Norrick-Rühl, Corinna
Forschungsartikel (Buchbeitrag) | Peer reviewedLike so many other sayings, “Don’t judge a book by its cover” is an imperative that no one actually lives by. In today’s highly concentrated and conglomerate-dominated book industry, no book design decisions are coincidental. Every font choice, cover image and blurb contributes to the product placement of the literary text within the bookstore and in what Simone Murray has called the “digital literary sphere.” As Amanda Lastoria writes, the “commodified content [of books] and their objecthood impact whether or not we consume their content.” Book cover design today spans a wide range of expectations: the printed books have to appeal to readers (buyers) in the bookstore, but their flat digital counterparts as thumbnail images in online webshops need to be equally recognizable in a small format.

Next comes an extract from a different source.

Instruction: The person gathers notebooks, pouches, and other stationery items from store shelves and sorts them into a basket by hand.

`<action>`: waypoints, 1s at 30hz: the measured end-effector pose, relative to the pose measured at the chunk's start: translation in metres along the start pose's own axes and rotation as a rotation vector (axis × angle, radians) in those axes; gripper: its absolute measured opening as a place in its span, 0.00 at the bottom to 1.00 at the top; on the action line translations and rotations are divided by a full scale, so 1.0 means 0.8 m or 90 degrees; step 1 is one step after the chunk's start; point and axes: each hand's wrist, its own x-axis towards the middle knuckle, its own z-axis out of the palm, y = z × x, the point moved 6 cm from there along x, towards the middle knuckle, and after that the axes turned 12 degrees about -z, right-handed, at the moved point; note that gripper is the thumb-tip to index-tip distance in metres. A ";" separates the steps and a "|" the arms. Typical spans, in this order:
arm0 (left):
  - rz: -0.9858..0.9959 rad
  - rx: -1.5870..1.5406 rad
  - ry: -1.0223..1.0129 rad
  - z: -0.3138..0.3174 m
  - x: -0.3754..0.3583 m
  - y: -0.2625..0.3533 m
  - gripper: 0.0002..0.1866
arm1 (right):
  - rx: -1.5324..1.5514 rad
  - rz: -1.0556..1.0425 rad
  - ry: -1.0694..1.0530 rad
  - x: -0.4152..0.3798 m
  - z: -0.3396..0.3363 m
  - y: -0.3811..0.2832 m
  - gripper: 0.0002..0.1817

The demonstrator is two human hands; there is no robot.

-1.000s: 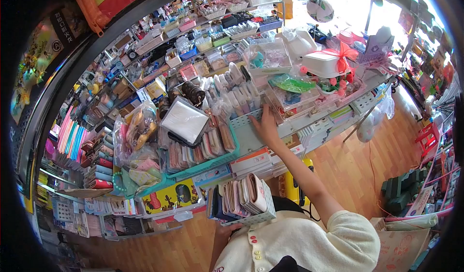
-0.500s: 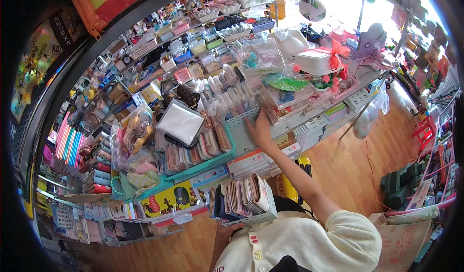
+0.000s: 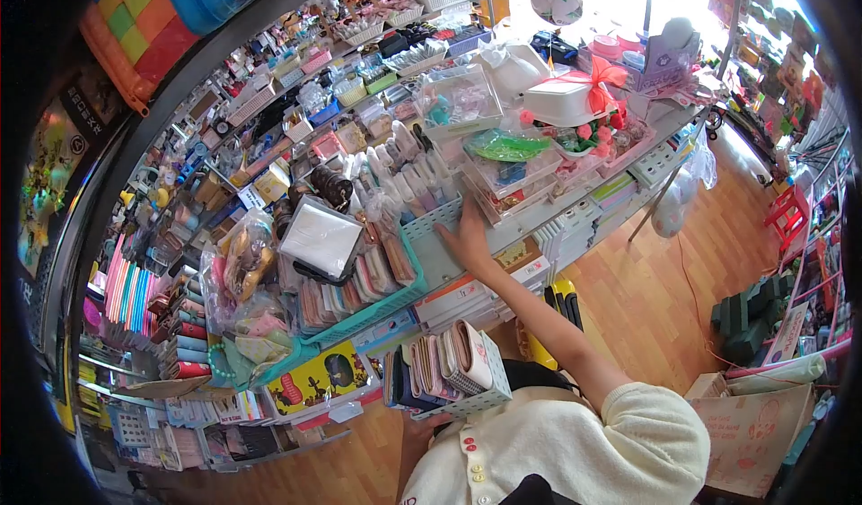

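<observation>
Against my front, a white perforated basket (image 3: 467, 400) carries a row of wallets (image 3: 440, 368) standing on edge. My left hand (image 3: 420, 428) supports it from underneath, most of its fingers hidden. My right hand (image 3: 467, 238) reaches onto the counter with thumb and fingers apart. It lies beside a white basket (image 3: 433, 222) of small packaged items, and its fingertips extend into the gap next to a clear plastic box (image 3: 512, 202). Whether they press on either one I cannot make out. Left of that stands a teal basket (image 3: 364, 315) filled with plastic-wrapped flat items.
A white box with a red ribbon (image 3: 575, 101) sits farther right on the counter. Bagged goods (image 3: 247, 258) crowd the left end. Drawers and stacked packets fill the shelves below. A red stool (image 3: 788, 218) and a cardboard box (image 3: 754, 438) stand on the right.
The view has shifted slightly, so the counter goods appear farther left. My right hand stays by the same gap, and the wallet basket remains against my front.
</observation>
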 end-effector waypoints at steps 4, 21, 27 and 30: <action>0.000 -0.018 0.022 0.012 0.013 0.007 0.47 | 0.228 0.140 -0.181 -0.034 -0.061 -0.019 0.32; 0.253 0.345 -0.045 0.131 0.181 0.082 0.61 | 0.502 0.330 -0.203 -0.142 -0.167 -0.021 0.29; 0.224 0.377 -0.029 0.115 0.198 0.057 0.51 | 0.523 0.363 -0.202 -0.147 -0.157 0.004 0.27; 0.239 0.348 -0.007 0.120 0.186 0.053 0.44 | 0.501 0.372 -0.206 -0.147 -0.158 -0.002 0.27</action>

This leads to certain aesthetics. As Margot Boyer-Dry quips, “[i]f books have design eras, we’re in an age of statement wallpaper and fatty text.” Beyond the thumbnail, many books take on a further digital iteration in photographic or video content on #bookstagram or #booktok, where bestsellers are made these days. These representations feed into a “cycle of online consumption” described by Lastoria in three stages: discovering, acquiring, and sharing. How does gendered marketing look offline, what does it look like online? How do marketing and design decisions come together to shape literary and genre expectations? How does the copycat effect play out in fiction purportedly produced for women readers?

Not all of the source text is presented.